What has salience to do with it?
In the third week of my reading class, we read this recent paper
Dennison, J. (2020). How issue salience explains the rise of the populist right in western europe. International Journal of Public Opinion Research, 32(3), 397–420. http://dx.doi.org/10.1093/ijpor/edz022
The author argues that various explanations for radical right support are all linked to the salience of their issues (first and foremost immigration).
What we liked
The students (and I) thought this was an interesting new approach to an already crowded (but still interesting) field. Students found the text accessible and well-structured, liked the models (particularly the presentation of the fixed effects approach, which was new to most of them) and the literature review. They also said the benefited from the carefully written introduction and the extensive conclusions.

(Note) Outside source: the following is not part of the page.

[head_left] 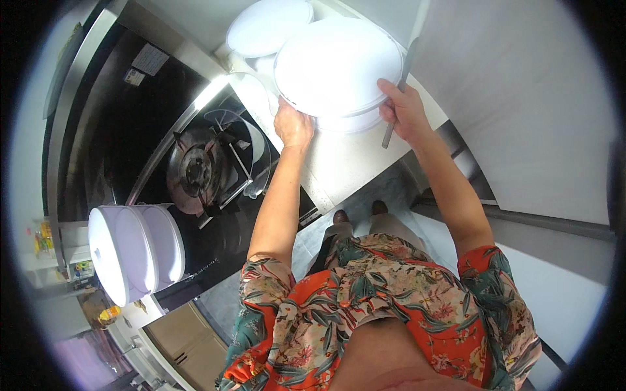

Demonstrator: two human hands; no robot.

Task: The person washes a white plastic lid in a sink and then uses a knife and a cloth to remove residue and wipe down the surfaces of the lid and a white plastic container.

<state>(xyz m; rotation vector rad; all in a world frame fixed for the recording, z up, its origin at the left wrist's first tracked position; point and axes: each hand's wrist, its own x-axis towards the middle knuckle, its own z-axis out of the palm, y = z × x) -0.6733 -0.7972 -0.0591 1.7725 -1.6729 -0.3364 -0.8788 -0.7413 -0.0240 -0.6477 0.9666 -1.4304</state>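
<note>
A round white cover, very bright in the light, is held between my two hands above the white counter. My left hand is closed on its near left rim, the fingers mostly hidden. At the near right rim my right hand pinches it, thumb on top and fingers curled below. Another pale round piece shows directly under the cover; whether the two touch I cannot tell. Behind them, a second round white cover leans or lies near the wall.
Left of the counter is a black gas hob with a burner and a curved clear shield. A stack of white round tiers stands on the hob's near end. A grey bar runs beside my right hand, along a large pale panel.
</note>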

What we did not like so much
There was not much we did not like, but some minor points were raised. The figures were less than perfectly readable. The argument for aggregating individual data was not immediately obvious (but became clear once we discussed the alternatives). Students would have liked some explanations re the random effects specification and asked for replication data.
We also wondered if it would have been possible/necessary to include fixed effects in the structural equation model. And finally, the students were a bit disappointed that the only case for which individual data were available was the UK, arguably an unusual case in the larger far-right landscape. But at the end of the day, we very much enjoyed reading this text.